その夜の間に一人の人物がイビリィアに2人の異世界人を連れて来た。

それを待っていた黒いオールバックに獅子の刺繍が入った男は、戦いの激化による楽しみを抱いていた。少し前に魔物の大軍を蹴散らしていた男の仲間。

やってきた二人の間に一人。長着にズボンという変なファッションの優男は、彼に声を掛けた。


「パイスー。ザラマと梁河を連れて来たよ」

「みりゃわかんぜ、若。2人共、腕を上げたようだな」


サングラスをかけ、額に斬られた傷があるオレンジ髪のおっさん。ザラマは礼儀良くパイスーに感謝を込め、頭を下げた。


「俺がお前の力になれるなら、どこでもついていくぞ。パイスー」


対して、梁河と呼ばれる茶髪の半袖シャツととても短いスパッツを履いた青少年は、常に何かにイラついているかのような顔をみせていた。男がスパッツって、変態青年やないですか。

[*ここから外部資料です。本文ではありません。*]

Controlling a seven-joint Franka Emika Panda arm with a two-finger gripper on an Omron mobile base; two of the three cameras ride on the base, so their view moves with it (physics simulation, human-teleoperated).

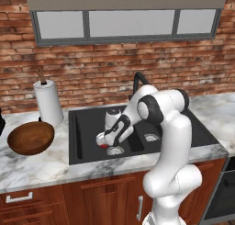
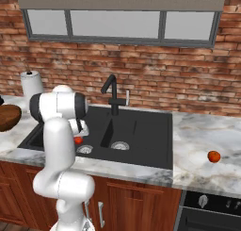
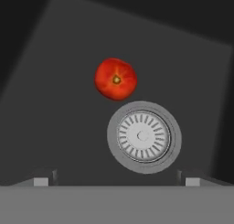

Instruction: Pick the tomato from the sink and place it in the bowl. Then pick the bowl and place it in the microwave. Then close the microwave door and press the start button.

「ザラマ。くだらねぇ事をほざくな。こいつの力になるため?は?勝手に呼び出して、随分ともうお楽しみしてんじゃねぇのか?あ?カスみてぇな、目を向けやがって」

「お、落ち着け梁河!どーどー」

「離せ、若!俺はテメェなんか認めねぇー!その気になりゃ、俺がパイスーを潰してやる。上から目線をしやがって」


外見に反して、キレやすい一面を浮き彫りにする梁河。彼を止める若も必死な顔だった。

だが、パイスーは笑みこそ見せないが、


「頼りにしてるぜ、梁河。テメェの闘争本能は前々から好きなんだよ」

「!、いつかぶっ殺死という形で後悔させてやるよ」



四人の、この世界とは違う奴等は何を企んでいるのかは、まだ分からない。